If you want to create predictions for many new inputs, you can do so by creating a batch_prediction resource. First, you will need to upload to the platform all the input data that you want to predict for and create the corresponding source and dataset resources. In the example, we’ll be assuming you already created a linear regression following the steps 0 to 5 in the previous snippet.

# step 6: creating a source from the data in your local "data/test_iris.csv" file
test_source = api.create_source("data/test_iris.csv")
# waiting for the source to be finished. Results will be stored in `source`
api.ok(test_source)
# step 8: creating a dataset from the previously created `source`
test_dataset = api.create_dataset(test_source)
# waiting for the dataset to be finished
api.ok(test_dataset)
# step 10: creating a batch prediction
batch_prediction = api.create_batch_prediction(linear_regression,
                                               test_dataset)
# waiting for the batch_prediction to be finished
api.ok(batch_prediction)
# downloading the results to your computer
api.download_batch_prediction(batch_prediction,
                              filename='my_dir/my_predictions.csv')

The batch prediction output (as well as any of the resources created) can be configured using additional arguments in the corresponding create calls. For instance, to include all the information in the original dataset in the output you would change step 10 to:

batch_prediction = api.create_batch_prediction(linear_regression,
                                               test_dataset,
                                               {"all_fields": True})
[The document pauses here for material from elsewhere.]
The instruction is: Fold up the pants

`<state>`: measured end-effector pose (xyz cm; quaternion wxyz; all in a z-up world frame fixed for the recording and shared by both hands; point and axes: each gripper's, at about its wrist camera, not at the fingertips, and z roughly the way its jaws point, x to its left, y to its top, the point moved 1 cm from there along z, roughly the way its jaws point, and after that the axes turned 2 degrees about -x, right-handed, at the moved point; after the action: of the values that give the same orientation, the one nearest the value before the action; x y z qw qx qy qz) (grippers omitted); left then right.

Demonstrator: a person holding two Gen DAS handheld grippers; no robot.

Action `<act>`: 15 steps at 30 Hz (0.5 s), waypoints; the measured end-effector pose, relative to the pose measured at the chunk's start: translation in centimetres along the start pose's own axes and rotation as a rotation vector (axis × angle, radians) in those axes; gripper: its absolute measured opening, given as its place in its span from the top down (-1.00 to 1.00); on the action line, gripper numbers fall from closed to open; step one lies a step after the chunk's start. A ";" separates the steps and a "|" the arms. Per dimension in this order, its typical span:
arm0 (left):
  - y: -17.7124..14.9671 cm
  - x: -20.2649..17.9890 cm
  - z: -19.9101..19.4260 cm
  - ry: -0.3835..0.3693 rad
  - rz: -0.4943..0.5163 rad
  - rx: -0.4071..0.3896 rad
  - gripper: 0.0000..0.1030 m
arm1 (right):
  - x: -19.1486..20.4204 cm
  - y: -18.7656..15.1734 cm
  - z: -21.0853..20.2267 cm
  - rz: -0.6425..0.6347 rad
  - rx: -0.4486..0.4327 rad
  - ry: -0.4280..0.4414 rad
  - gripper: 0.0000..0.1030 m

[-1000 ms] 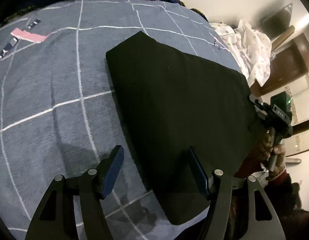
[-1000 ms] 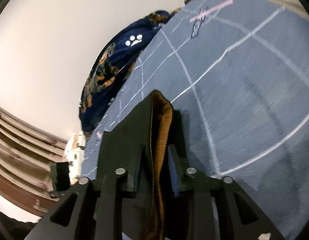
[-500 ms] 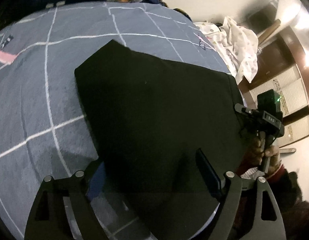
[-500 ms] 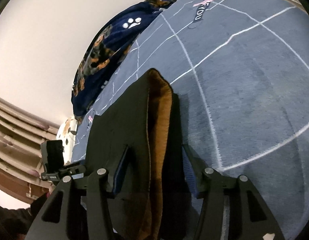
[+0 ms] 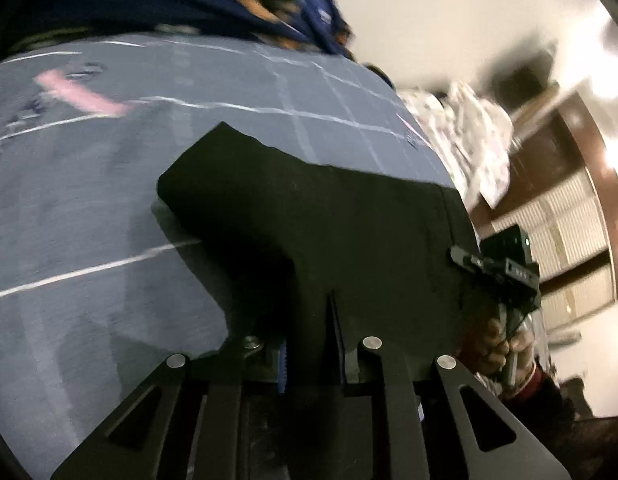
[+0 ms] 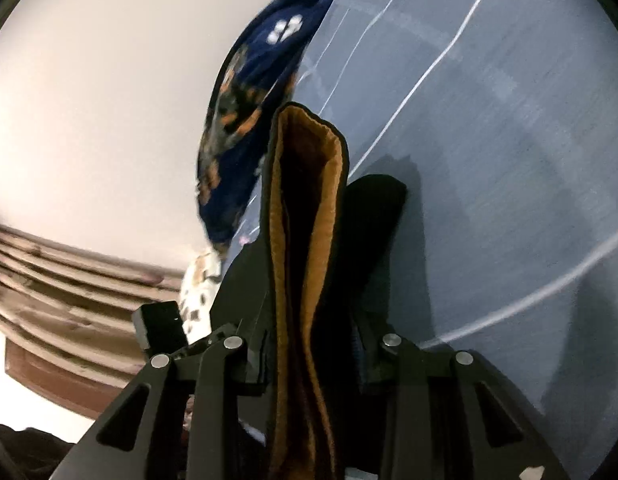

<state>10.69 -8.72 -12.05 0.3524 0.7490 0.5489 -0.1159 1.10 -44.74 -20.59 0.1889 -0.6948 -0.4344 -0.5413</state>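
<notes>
Left wrist view, blurry: grey blanket with white grid lines [image 5: 89,208] is covering the bed, with a pink stripe mark [image 5: 81,94] at far left. A dark blue patterned blanket [image 5: 197,4] is bunching along the far edge. The black pants [image 5: 329,232], already folded into a thick flat stack, are lying on the grey blanket right of centre, one corner pointing far-left. The left gripper [image 5: 311,344] is sitting at the near edge of the pants; its fingers have just been closing and are now pinching the near edge of the black fabric between them, with the blue pads barely showing. Far right of the pants, a white floral cloth [image 5: 469,132] is piling up at the bed's edge. At the right edge of the pants the right gripper [image 5: 461,258] is showing side-on with a hand [image 5: 497,344] wrapping its handle; the finger state is not readable from this side.

Right wrist view: a pale wall is filling the left, with the left gripper's black body [image 6: 161,324] low at left. The right gripper [image 6: 309,356] is at bottom centre, its fingers having just been closing, clamping the pants [image 6: 373,216] edge-on. The tan lining [image 6: 309,184] is standing up between the fingers as a tall open loop, tilting slightly left. The grey blanket [image 6: 509,160] is spreading out to the right, blurry.
</notes>
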 end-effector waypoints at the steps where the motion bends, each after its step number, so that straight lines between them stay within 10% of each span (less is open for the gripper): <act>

Check the API documentation to learn about the available configuration options for any BigML resource.

You can also predict locally using the LinearRegression class in the linear module. A simple example of that is:

from bigml.linear import LinearRegression
local_linear_regression = LinearRegression( \
    "linearregression/5968ec46983efc21b000001b")
# predicting for some input data
local_linear_regression.predict({"sepal width": 4, "sepal length": 2,
                                 "petal width": 1,
                                 "species": "Iris-setosa"})

Or you could store first your linear regression information in a file and use that file to create the local LinearRegression object:

# downloading the linear regression JSON to a local file
from bigml.api import BigML
api = BigML()
api.export("linearregression/5968ec46983efc21b000001b",
           filename="my_linear_regression.json")
# creating the linear regression from the file
from bigml.linear import LinearRegression
local_linear_regression = LinearRegression( \
    "my_linear_regression.json")
# predicting for some input data
local_linear_regression.predict({"sepal width": 4, "sepal length": 2,
                                 "petal width": 1,
                                 "species": "Iris-setosa"})

And if you want to predict locally for all the rows in a CSV file (first line should contain the field headers):

import csv
from bigml.linear import LinearRegression
local_linear_regression = LinearRegression( \
    "linearregression/5a414c667811dd5057000ab5")
with open("test_data.csv") as test_handler:
    reader = csv.DictReader(test_handler)
    for input_data in reader:
    # predicting for all rows
        print local_linear_regression.predict(input_data)

Every modeling resource in BigML has its corresponding local class. Check the Local resources section of the documentation to learn more about them.